Content starts

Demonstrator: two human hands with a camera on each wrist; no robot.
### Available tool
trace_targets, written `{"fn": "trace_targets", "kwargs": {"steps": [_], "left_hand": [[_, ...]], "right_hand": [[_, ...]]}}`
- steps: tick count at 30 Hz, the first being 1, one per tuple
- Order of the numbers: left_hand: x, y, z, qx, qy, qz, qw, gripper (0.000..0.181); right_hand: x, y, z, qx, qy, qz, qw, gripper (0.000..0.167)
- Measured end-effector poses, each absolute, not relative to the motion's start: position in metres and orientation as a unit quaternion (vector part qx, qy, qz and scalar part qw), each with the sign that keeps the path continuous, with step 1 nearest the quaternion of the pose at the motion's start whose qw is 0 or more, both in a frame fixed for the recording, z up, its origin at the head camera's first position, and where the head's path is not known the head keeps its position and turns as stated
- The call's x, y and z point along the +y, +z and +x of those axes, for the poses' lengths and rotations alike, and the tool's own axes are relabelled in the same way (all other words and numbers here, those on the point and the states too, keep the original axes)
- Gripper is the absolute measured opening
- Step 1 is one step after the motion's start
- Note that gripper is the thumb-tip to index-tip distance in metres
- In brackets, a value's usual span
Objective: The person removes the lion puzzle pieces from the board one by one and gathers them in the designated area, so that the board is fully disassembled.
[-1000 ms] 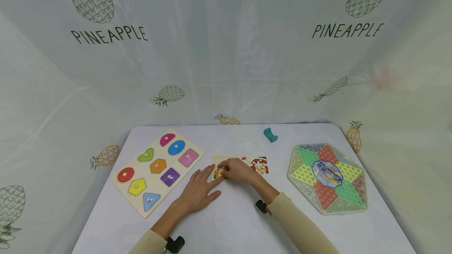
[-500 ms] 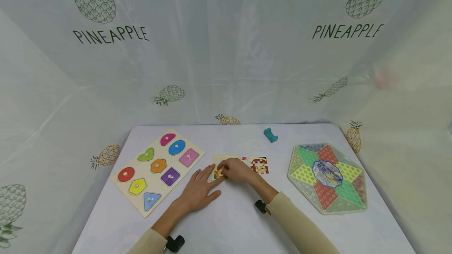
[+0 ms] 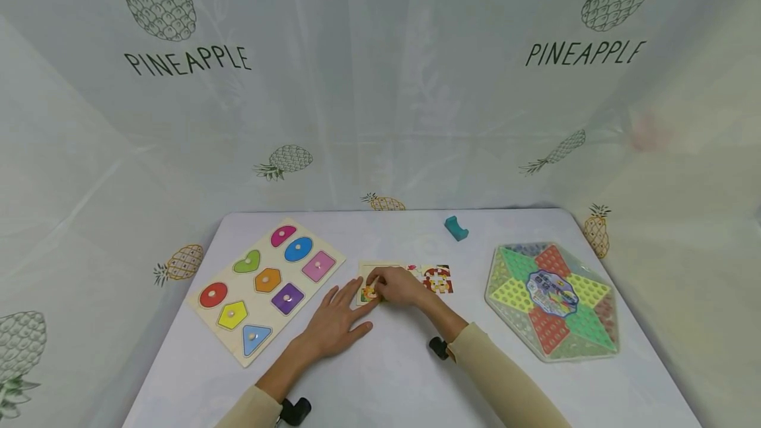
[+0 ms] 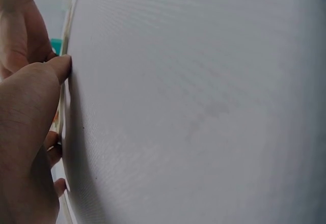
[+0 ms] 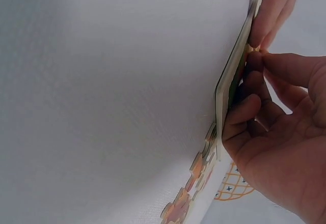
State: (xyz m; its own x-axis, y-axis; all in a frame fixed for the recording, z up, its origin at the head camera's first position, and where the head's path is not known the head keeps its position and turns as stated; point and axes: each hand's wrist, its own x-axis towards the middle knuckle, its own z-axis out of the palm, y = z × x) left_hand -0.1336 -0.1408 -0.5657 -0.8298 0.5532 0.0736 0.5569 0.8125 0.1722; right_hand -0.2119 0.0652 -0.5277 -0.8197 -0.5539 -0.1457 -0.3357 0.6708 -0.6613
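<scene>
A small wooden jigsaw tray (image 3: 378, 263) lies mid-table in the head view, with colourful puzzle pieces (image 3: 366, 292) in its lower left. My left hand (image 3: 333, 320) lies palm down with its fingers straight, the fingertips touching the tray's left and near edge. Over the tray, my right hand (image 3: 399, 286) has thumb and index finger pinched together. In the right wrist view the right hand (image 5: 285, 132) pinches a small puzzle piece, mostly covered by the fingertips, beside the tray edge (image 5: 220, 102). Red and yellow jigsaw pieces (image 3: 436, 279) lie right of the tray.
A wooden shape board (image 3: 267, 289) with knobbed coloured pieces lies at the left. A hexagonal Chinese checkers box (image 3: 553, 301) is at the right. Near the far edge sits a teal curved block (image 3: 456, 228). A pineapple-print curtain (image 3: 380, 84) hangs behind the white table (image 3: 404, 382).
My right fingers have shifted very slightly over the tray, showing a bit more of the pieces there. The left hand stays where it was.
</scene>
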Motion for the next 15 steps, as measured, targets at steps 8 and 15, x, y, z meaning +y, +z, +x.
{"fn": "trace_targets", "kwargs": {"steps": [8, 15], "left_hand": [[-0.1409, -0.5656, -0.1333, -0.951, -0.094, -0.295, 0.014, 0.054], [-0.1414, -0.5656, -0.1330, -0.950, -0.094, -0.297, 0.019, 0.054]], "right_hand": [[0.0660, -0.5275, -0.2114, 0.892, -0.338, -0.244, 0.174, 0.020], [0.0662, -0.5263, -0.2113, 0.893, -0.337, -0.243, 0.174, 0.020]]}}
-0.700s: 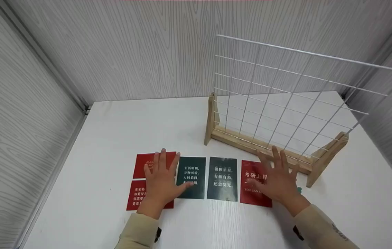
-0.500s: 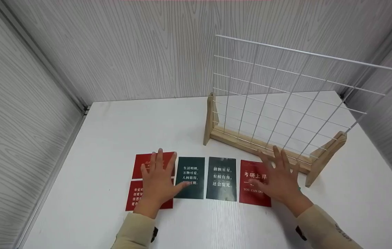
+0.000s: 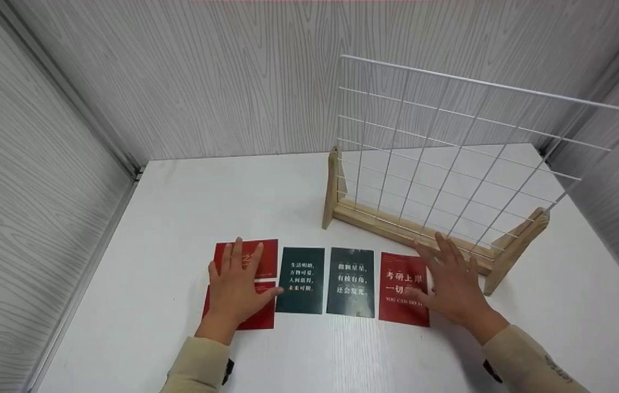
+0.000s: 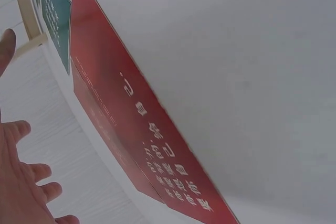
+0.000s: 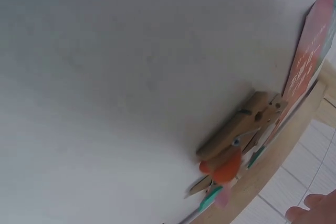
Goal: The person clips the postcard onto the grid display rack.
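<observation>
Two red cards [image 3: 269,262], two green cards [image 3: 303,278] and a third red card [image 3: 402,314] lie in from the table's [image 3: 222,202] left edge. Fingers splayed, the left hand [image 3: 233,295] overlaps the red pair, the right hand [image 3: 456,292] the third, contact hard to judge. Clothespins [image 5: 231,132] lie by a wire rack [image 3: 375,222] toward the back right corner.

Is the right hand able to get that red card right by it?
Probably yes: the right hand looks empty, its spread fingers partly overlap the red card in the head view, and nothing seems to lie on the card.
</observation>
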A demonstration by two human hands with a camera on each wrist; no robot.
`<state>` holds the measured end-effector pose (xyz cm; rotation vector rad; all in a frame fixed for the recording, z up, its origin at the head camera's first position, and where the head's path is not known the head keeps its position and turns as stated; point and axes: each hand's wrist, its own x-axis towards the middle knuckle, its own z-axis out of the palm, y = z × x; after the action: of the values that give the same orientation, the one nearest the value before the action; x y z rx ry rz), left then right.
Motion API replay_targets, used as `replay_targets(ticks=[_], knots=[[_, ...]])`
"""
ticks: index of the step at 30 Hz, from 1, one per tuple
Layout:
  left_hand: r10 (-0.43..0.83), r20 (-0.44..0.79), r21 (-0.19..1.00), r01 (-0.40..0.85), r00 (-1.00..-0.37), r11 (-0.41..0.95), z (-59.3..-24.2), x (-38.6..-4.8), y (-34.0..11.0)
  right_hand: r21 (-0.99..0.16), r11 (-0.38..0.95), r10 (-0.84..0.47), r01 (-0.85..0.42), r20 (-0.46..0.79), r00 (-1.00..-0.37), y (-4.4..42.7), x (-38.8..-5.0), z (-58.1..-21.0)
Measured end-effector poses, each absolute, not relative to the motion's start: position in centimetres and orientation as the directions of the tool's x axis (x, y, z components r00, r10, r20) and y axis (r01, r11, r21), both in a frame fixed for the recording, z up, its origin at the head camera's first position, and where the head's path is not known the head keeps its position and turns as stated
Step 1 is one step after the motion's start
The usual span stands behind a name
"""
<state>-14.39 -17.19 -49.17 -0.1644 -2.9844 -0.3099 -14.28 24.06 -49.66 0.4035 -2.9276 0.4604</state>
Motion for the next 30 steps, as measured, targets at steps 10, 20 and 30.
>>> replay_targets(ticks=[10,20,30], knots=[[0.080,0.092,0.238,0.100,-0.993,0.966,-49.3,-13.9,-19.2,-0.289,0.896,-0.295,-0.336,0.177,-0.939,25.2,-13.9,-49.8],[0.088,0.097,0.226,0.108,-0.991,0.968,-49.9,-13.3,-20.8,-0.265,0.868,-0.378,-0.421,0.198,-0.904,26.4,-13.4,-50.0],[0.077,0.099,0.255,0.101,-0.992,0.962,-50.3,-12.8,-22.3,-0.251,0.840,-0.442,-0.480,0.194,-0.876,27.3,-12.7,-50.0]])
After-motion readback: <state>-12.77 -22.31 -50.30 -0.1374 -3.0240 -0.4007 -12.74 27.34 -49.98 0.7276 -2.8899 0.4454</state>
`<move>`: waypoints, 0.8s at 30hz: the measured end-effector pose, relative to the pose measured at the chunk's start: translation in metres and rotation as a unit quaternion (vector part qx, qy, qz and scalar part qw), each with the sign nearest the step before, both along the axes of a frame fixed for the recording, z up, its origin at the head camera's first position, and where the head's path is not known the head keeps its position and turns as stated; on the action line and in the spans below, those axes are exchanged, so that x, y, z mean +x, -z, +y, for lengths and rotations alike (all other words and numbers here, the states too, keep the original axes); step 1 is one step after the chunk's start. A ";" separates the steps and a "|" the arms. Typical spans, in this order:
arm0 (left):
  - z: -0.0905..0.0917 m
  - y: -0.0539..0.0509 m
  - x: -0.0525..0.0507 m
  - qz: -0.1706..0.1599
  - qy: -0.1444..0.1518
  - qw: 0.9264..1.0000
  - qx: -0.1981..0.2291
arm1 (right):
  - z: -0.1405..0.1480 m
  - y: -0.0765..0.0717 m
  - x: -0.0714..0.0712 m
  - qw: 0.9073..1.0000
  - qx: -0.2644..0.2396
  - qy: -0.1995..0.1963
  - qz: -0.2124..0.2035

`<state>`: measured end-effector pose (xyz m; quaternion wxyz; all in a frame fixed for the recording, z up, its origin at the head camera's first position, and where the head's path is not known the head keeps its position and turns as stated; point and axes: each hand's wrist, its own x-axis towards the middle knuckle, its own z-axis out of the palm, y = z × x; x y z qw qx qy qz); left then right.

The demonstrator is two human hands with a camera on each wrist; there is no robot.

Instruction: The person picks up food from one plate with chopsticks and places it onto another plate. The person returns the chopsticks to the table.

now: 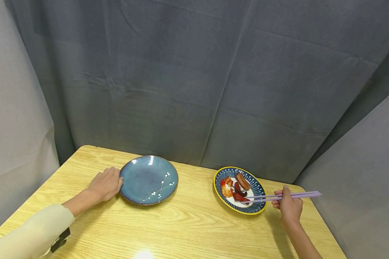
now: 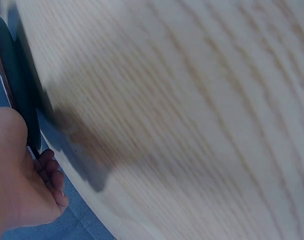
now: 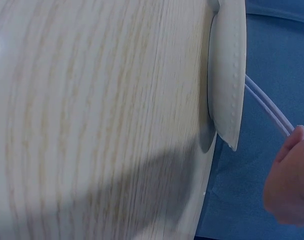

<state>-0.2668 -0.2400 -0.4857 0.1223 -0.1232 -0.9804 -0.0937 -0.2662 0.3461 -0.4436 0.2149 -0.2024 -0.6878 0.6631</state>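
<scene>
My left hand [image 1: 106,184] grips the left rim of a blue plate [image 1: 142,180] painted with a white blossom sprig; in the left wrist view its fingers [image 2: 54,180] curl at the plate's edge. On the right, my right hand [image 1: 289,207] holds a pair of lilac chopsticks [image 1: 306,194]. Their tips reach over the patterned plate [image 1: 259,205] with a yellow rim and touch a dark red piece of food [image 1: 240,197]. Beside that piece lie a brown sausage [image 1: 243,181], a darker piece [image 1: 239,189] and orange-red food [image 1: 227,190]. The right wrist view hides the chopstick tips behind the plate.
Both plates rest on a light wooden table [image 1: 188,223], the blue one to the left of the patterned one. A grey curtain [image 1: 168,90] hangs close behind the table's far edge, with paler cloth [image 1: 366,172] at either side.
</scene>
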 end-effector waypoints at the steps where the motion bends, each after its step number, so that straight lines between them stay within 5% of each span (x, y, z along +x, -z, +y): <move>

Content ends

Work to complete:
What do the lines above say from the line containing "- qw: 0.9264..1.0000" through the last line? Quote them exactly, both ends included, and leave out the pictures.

Output of the task:
  - qw: 0.9264..1.0000
  - qx: -0.1981..0.2291
arm1 (right):
  - z: -0.1405..0.1480 m
  - y: -0.0765..0.0717 m
  - x: -0.0714..0.0712 m
  - qw: 0.9073..1.0000
  - qx: -0.2644..0.2396
  - qy: -0.1995..0.1963
  - qz: -0.2124..0.2035

`<state>`: measured end-effector pose (xyz m; quaternion wxyz; all in a frame fixed for the recording, z up, its origin at the head camera's first position, and where the head's path is not known the head keeps its position and turns as stated; point and axes: each hand's wrist, its own x-axis towards the middle knuckle, its own z-axis out of the palm, y = z × x; x y z qw qx qy qz); left then right.

The demonstrator is two human hands with a camera on each wrist; there is no robot.

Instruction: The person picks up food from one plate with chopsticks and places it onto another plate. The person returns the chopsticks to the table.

now: 
now: 
now: 

<state>-0.2668 -0.2400 -0.4857 0.1223 -0.1232 -0.9804 -0.0937 -0.2662 0.3461 -0.4436 0.2149 -0.2024 -0.6878 0.6631</state>
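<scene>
My left hand [image 1: 106,184] grips the left rim of a blue plate [image 1: 142,180] painted with a white blossom sprig; in the left wrist view its fingers [image 2: 54,180] curl at the plate's edge. On the right, my right hand [image 1: 289,207] holds a pair of lilac chopsticks [image 1: 306,194]. Their tips reach over the patterned plate [image 1: 259,205] with a yellow rim and touch a dark red piece of food [image 1: 240,197]. Beside that piece lie a brown sausage [image 1: 243,181], a darker piece [image 1: 239,189] and orange-red food [image 1: 227,190]. The right wrist view hides the chopstick tips behind the plate.
Both plates rest on a light wooden table [image 1: 188,223], the blue one to the left of the patterned one. A grey curtain [image 1: 168,90] hangs close behind the table's far edge, with paler cloth [image 1: 366,172] at either side.
</scene>
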 end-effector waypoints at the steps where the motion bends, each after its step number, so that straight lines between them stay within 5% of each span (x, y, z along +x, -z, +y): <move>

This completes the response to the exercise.